**WHAT IS EXPECTED:** Could each entry be returned exactly as it appears?

**SOURCE MATERIAL:**
• • • • •
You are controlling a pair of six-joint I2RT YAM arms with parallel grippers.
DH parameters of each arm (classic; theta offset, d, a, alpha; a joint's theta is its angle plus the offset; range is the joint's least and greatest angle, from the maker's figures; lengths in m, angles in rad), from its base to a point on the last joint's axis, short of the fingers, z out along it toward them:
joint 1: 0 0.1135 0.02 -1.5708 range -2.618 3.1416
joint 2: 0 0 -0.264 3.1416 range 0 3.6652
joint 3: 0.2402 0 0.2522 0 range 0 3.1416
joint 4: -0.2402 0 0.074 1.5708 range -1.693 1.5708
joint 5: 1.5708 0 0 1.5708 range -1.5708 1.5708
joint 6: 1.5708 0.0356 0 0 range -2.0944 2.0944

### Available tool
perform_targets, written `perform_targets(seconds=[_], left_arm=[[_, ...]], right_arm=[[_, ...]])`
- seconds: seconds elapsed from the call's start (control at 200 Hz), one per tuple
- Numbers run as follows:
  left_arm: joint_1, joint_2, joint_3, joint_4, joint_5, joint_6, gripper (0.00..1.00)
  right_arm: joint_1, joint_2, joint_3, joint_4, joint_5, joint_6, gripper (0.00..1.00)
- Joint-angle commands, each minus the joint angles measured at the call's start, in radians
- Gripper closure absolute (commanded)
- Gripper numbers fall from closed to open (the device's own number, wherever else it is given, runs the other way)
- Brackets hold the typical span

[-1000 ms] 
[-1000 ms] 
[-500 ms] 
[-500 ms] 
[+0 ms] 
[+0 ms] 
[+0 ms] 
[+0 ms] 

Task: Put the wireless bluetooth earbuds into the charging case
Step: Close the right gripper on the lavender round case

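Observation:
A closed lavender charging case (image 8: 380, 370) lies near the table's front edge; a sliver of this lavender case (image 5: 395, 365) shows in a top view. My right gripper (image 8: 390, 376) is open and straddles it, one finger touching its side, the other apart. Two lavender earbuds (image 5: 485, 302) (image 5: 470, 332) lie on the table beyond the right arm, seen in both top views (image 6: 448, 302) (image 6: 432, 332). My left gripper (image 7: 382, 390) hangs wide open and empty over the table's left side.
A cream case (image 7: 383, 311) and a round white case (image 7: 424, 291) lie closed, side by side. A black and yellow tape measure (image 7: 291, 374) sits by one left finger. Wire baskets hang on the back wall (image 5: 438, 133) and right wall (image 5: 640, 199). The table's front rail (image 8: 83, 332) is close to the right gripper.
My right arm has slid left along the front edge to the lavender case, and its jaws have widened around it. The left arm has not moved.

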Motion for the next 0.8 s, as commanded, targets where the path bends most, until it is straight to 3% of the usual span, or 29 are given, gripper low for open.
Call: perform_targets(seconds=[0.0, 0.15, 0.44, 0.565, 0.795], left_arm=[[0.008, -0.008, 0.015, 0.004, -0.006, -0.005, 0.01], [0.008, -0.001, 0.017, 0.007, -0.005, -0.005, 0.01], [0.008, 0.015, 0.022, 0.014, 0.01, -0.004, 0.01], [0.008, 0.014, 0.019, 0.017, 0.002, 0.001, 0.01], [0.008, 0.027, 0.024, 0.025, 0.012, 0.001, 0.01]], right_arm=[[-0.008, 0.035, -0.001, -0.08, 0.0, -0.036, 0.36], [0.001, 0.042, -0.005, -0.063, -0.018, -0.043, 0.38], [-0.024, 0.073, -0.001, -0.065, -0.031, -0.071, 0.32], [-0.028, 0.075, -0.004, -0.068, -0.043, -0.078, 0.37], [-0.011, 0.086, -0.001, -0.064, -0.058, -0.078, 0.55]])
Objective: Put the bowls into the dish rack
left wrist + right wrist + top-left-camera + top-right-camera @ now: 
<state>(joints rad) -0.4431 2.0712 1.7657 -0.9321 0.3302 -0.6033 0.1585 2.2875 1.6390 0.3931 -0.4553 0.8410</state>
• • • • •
**RESPONSE TO THIS EXERCISE:**
You are controlling a pair of six-joint I2RT YAM arms with parallel grippers.
DH parameters of each arm (classic; theta offset, d, a, alpha; a joint's theta is its angle plus the offset; range is the joint's least and greatest angle, from the maker's figures; lengths in m, angles in rad), from its base to a point on the last joint's axis, short of the fingers, z out along it toward them:
joint 1: 0 0.1135 0.02 -1.5708 range -2.618 3.1416
joint 2: 0 0 -0.264 3.1416 range 0 3.6652
joint 3: 0.2402 0 0.2522 0 range 0 3.1416
joint 4: -0.2402 0 0.074 1.5708 range -1.693 1.5708
joint 5: 1.5708 0 0 1.5708 range -1.5708 1.5708
joint 6: 1.5708 0.0356 0 0 range -2.0944 2.0944

### Available tool
perform_targets, written `perform_targets(seconds=[_], left_arm=[[_, ...]], right_arm=[[_, ...]])`
- seconds: seconds elapsed from the call's start (control at 200 Hz), one per tuple
- Numbers run as follows:
  left_arm: joint_1, joint_2, joint_3, joint_4, joint_5, joint_6, gripper (0.00..1.00)
  right_arm: joint_1, joint_2, joint_3, joint_4, joint_5, joint_6, gripper (0.00..1.00)
- Joint-angle commands, each minus the joint angles measured at the call's start, in radians
- Gripper closure absolute (commanded)
- Gripper numbers fall from closed to open (the device's own number, wherever else it is given, runs the other way)
- Brackets hold the typical span

[-1000 ms] 
[-1000 ms] 
[-500 ms] 
[-500 ms] 
[+0 ms] 
[+0 ms] 
[+0 ms] 
[+0 ms] 

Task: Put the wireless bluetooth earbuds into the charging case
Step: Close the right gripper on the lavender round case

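Observation:
A closed lavender charging case (image 8: 380, 370) lies near the table's front edge; a sliver of this lavender case (image 5: 395, 365) shows in a top view. My right gripper (image 8: 390, 376) is open and straddles it, one finger touching its side, the other apart. Two lavender earbuds (image 5: 485, 302) (image 5: 470, 332) lie on the table beyond the right arm, seen in both top views (image 6: 448, 302) (image 6: 432, 332). My left gripper (image 7: 382, 390) hangs wide open and empty over the table's left side.
A cream case (image 7: 383, 311) and a round white case (image 7: 424, 291) lie closed, side by side. A black and yellow tape measure (image 7: 291, 374) sits by one left finger. Wire baskets hang on the back wall (image 5: 438, 133) and right wall (image 5: 640, 199). The table's front rail (image 8: 83, 332) is close to the right gripper.
My right arm has slid left along the front edge to the lavender case, and its jaws have widened around it. The left arm has not moved.
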
Motion for the next 0.8 s, as commanded, targets where the path bends most, until it is straight to 3% of the usual span, or 29 are given, gripper low for open.
Call: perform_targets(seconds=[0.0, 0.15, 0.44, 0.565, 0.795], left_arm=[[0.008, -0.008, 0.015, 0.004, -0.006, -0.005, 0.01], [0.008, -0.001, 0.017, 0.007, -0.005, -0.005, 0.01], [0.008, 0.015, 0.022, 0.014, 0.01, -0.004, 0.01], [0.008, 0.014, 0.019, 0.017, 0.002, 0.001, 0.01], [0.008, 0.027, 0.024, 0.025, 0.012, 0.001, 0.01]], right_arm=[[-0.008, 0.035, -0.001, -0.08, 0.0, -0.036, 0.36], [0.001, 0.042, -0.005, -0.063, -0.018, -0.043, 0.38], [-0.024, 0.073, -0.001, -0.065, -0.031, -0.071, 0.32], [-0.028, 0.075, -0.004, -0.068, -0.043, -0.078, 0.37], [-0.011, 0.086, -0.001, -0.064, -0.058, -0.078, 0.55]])
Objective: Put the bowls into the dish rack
left wrist + right wrist + top-left-camera + top-right-camera @ now: 
<state>(joints rad) -0.4431 2.0712 1.7657 -0.9321 0.3302 -0.6033 0.1585 2.2875 1.6390 0.3931 -0.4553 0.8410</state>

The exercise has nothing more to it.